Several VBM studies of PD also supported the biomarker characteristics of temporal lobe, such as the GM alterations over this region [17,22,26]. Increased GM volumes have been mentioned in superior temporal gyrus, which might be associated with the dense connection between insula and temporal lobe [22]. However, decreased GM volumes have been observed in temporal lobe [23]. Pure anxiety disorders also had deficits of GM volume in superior temporal gyrus [26], which might work with amygdala and insula to control the panic attacks. In addition, the alterations in the temporal lobe might influence the spread of sensory information to the thalamus for further filtering and subsequent “top-down” regulation of the frontal system [6]. In addition, the fractional amplitude of low frequency fluctuations in the temporal lobe might be dissociated with those in the fronto-parietal lobe [46]. These studies supported that the advanced FNM should include the temporal lobe.
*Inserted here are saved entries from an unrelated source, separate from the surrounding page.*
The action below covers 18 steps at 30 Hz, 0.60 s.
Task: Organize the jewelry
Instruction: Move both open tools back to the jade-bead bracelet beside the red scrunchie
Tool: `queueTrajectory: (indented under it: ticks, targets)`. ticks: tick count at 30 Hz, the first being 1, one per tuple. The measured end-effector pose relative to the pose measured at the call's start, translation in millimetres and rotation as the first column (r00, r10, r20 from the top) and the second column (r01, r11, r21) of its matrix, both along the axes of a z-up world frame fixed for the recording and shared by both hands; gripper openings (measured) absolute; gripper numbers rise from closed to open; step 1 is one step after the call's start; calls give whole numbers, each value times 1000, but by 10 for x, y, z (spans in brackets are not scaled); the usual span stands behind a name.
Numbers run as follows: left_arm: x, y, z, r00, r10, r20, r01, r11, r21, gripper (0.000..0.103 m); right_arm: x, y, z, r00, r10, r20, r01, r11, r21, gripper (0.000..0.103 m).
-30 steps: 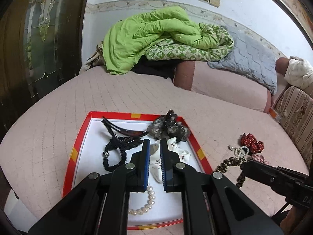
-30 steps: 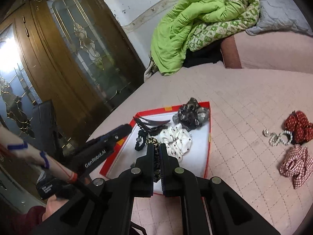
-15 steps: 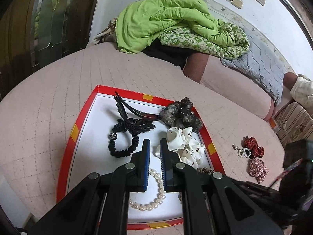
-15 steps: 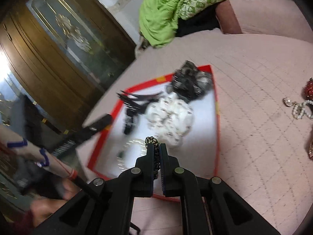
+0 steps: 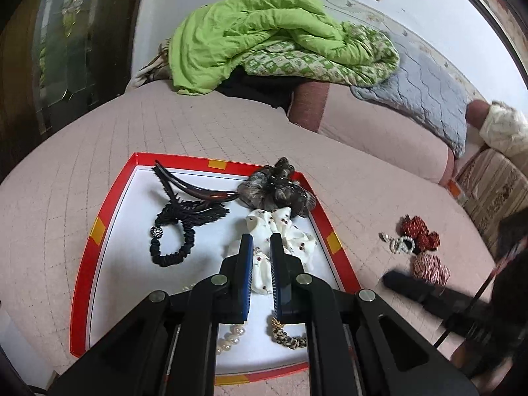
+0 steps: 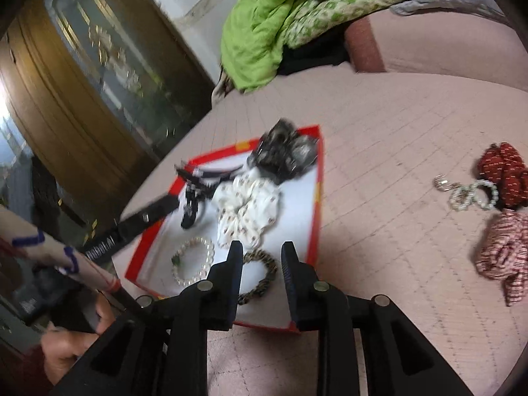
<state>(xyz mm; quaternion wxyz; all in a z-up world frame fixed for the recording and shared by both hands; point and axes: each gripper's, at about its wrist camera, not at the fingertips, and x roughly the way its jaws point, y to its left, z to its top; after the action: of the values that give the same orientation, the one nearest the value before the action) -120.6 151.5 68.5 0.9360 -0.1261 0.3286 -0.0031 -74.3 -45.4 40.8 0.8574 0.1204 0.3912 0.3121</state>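
As my right gripper (image 6: 260, 257) opens its jaws over the red-rimmed tray (image 6: 319, 178), the leopard-print bracelet (image 6: 260, 275) lies loose on the white floor beside the pearl bracelet (image 6: 193, 260). My left gripper (image 5: 261, 257) hovers closed and empty above the white scrunchie (image 5: 280, 231), out of the way.
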Motion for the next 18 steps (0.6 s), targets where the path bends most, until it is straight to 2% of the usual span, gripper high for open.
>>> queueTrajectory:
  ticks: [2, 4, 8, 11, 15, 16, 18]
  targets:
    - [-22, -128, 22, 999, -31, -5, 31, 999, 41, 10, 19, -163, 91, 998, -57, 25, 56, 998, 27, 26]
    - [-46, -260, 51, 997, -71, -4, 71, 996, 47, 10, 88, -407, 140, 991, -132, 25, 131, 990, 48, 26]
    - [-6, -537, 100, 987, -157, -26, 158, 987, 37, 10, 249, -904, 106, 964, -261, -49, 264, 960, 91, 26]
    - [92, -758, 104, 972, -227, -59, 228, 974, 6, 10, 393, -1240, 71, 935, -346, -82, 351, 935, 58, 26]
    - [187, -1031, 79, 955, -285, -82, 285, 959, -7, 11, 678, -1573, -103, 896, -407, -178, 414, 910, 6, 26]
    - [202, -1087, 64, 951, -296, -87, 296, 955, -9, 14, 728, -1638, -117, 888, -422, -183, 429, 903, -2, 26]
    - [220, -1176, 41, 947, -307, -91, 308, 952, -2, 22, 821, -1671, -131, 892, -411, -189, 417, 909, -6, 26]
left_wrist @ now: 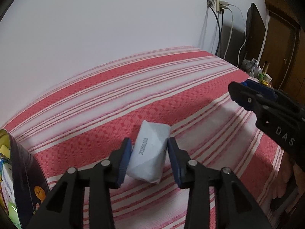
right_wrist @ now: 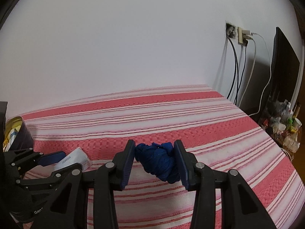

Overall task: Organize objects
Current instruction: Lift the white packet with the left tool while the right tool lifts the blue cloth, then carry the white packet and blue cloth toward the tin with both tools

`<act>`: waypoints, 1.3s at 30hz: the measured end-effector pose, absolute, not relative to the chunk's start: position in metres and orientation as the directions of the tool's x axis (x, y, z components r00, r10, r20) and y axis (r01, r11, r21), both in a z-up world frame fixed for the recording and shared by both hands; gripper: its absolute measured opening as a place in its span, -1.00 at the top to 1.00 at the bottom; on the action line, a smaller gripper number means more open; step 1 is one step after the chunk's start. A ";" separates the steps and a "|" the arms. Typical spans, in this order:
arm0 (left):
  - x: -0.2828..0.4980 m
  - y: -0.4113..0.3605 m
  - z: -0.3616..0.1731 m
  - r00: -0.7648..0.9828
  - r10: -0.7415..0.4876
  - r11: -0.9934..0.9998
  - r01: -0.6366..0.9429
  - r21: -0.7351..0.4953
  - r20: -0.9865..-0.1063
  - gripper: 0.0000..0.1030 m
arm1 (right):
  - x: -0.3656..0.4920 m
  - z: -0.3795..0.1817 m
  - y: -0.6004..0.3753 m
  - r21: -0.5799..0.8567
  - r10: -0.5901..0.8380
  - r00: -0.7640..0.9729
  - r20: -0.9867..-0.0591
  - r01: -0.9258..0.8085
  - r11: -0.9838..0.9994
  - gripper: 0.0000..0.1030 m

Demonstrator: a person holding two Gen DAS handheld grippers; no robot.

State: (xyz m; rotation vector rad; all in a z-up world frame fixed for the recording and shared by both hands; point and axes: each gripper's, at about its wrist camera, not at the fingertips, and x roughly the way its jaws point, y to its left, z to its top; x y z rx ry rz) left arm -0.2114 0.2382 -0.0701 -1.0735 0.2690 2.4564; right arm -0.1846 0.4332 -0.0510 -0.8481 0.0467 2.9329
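A white paper-wrapped packet (left_wrist: pixel 149 150) with a printed date code lies on the red-and-white striped cover (left_wrist: pixel 114 103). My left gripper (left_wrist: pixel 149 157) is around it, jaws close to its sides, a small gap showing on the right. The packet also shows in the right wrist view (right_wrist: pixel 75 159). My right gripper (right_wrist: pixel 154 161) is shut on a bundled blue cord (right_wrist: pixel 159 162), held just above the cover. A dark round tin (left_wrist: pixel 22 181) holding several small boxes stands at the left; it also shows in the right wrist view (right_wrist: pixel 17 133).
A white wall runs behind the striped surface. Wall sockets with hanging cables (right_wrist: pixel 240 36) and a dark monitor (right_wrist: pixel 284 66) are at the right. Cluttered bottles and cups (right_wrist: pixel 286 127) sit beyond the right edge.
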 end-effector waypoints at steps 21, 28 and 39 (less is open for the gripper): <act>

The advanced FNM evidences for insula
Insula might integrate multimodal sensory information due to dense connections with other brain regions, such as frontal and temporal regions. The insula might modulate the panic responses via this fronto-temporo-insula network [27,44,47]. The alterations of GM in insula have been mentioned in several VBM studies in PD [17,22,27,48]. In the traditional FNM, the insula received the thalamus-filtered sensory information and cooperated with frontal regions to control panic attacks [6].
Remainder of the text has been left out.